Sampath Chawla, the young man at the heart of Kieran Desai's impressive debut, Hullabaloo in the Guava Orchard, wins the prize for the most eccentric form of protest. It has taken his father a year to find his disappointing son a job at the back desk in the Shakhot post office. 'If it wasn't for me,' he remarks bitterly, 'Sampath would be silting in a special museum for people who are a cross between potatoes and human beings.' At the boss's daughter's wedding, Sampath reveals a self-destructive streak worthy of George Michael. Decked in rich brocades and 'chandelierstyle drops in his nose', which he has discovered while snooping behind the scenes, he finds himself performing a spontaneous striptease and, not surprisingly, getting fired. The next day, following a meaningful encounter with an exploding guava, Sampath takes the bus to a local guava orchard, climbs a tree and decides to stay.

Frantic with worry, the family consults the homeopath, the Ayurevedic doctor, the naturopath and the holy man, all to no avail. Meanwhile, Sampath is becoming a bit of a guru himself. Divulging snippets of information gleaned from letters steamed open at the post office, he stuns the growing crowds with his psychic powers, simple proverbs and poetic parables. Mr Chawla is quick to spot and milk the entrepreneurial opportunities while his mad wife, Kulfi, labours over more and more elaborate meals for her son.
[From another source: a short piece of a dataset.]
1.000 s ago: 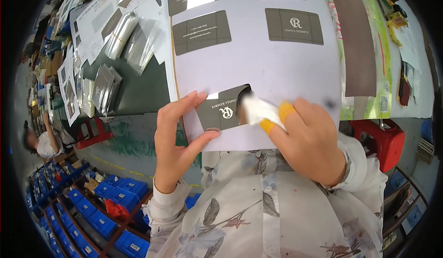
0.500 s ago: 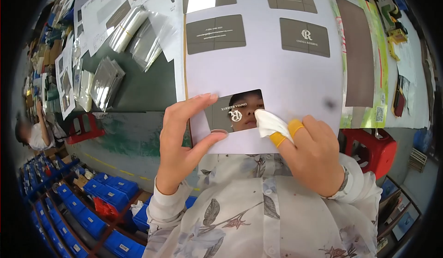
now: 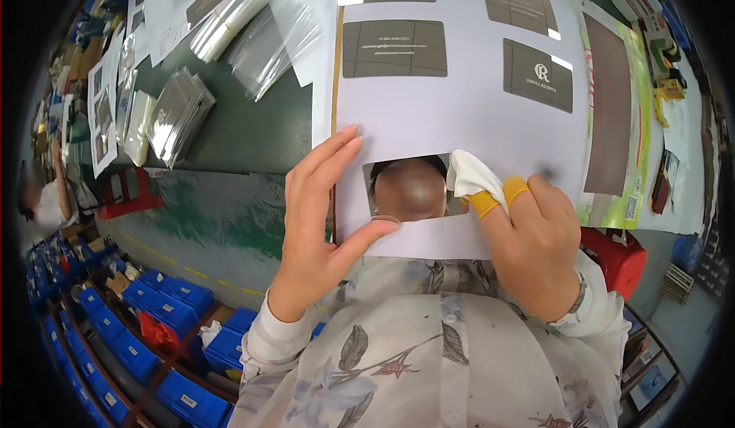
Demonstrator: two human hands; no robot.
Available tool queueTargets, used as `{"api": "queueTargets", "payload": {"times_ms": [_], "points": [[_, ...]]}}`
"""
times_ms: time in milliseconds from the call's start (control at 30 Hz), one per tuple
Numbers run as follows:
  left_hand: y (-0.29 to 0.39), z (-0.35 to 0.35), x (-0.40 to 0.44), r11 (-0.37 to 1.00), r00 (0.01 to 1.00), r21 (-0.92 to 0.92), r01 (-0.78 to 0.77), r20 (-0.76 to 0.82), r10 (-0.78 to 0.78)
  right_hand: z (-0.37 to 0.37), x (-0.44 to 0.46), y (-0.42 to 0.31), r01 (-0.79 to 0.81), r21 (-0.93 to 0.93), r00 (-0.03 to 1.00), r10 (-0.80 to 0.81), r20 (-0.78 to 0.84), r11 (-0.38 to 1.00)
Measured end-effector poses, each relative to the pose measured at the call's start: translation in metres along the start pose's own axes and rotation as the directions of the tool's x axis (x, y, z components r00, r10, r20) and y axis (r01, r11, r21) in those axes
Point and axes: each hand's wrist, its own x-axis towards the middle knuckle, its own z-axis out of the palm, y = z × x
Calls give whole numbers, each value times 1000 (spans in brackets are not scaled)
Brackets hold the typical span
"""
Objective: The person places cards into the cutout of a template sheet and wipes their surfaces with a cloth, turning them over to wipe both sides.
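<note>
A glossy mirror-like card (image 3: pixel 409 187) lies near the front edge of a white sheet (image 3: pixel 459 122), with a person reflected in it. My left hand (image 3: pixel 321 214) is open beside it: the thumb touches the card's lower left edge, while the fingers stretch out past its upper left corner. At the card's right end, my right hand (image 3: pixel 532 236) pinches a folded white cloth (image 3: pixel 476 179) against or just above the surface. Yellow finger covers (image 3: pixel 484 203) sit on two of its fingers. Further up the sheet lie several printed dark cards (image 3: pixel 394 49), one bearing a logo (image 3: pixel 537 74).
Clear plastic sleeves (image 3: pixel 268 53) and a stack of sleeved cards (image 3: pixel 180 118) lie on the dark green table (image 3: pixel 253 133) at left. A brown strip (image 3: pixel 607 106) is at right. Red stools (image 3: pixel 616 259), blue bins (image 3: pixel 187 397) and another person (image 3: pixel 57 198) are beyond.
The view has shifted, so the sheet and cards appear further right. My right hand's cloth has moved to the card's upper right edge. My left fingers are straighter, the thumb still on the lower edge.
</note>
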Motion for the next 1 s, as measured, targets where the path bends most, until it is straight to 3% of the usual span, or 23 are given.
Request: {"api": "queueTargets", "payload": {"times_ms": [67,167,233,400,500,633,700,733,833,1000], "points": [[0,0,0,1000,1000,-30,3,2,-3,0,4,-3,-9,-47,999,12,49,999],[-1,-2,2,999,1000,-36,0,9,1,23,21,-23,137,94,983,-124,-135,986],[-4,-1,1,1000,1000,-25,-6,11,6,32,29,-40,222,167,971,-203,-123,961],[-1,-2,1,998,1000,-51,29,13,-28,12,21,-24,228,158,972,-216,-89,961],[-1,-1,1,999,1000,-39,3,3,-3,14,25,-11,138,101,988,-131,-80,985],[0,-2,2,999,1000,-41,5,7,-5,20,36,-14,180,175,982,-168,-82,968],[-1,-3,2,999,1000,-46,2,-1,-2,19,26,-18,297,161,953,-281,-111,941],[-1,-4,2,999,1000,-53,-4,12,5,9,18,-17,323,89,944,-327,34,942],[0,-8,3,998,999,-62,2,44,0,11,22,-8,298,137,954,-291,-70,945],[-4,-8,1,999,997,-40,-22,68,25,19,31,-18,254,184,966,-258,-2,950]]}}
But Sampath's new-found idyll is soon under threat from an alcohol-crazed band of monkeys.

If this all sounds irritatingly whimsical and surreal, be assured that in Desai's hugely confident hands it is instead charming and deliciously funny. It is very much a novel rooted in Indian culture, but the satirical strands—about entrepreneurialism and the credulous creation of gurus—are, of course, more widely relevant, Kieran Desai is only 26, but her amazingly assured debut is a significant contribution to Indian fiction in English. It conies as little surprise to hear that she is the daughter of the more famous Anita.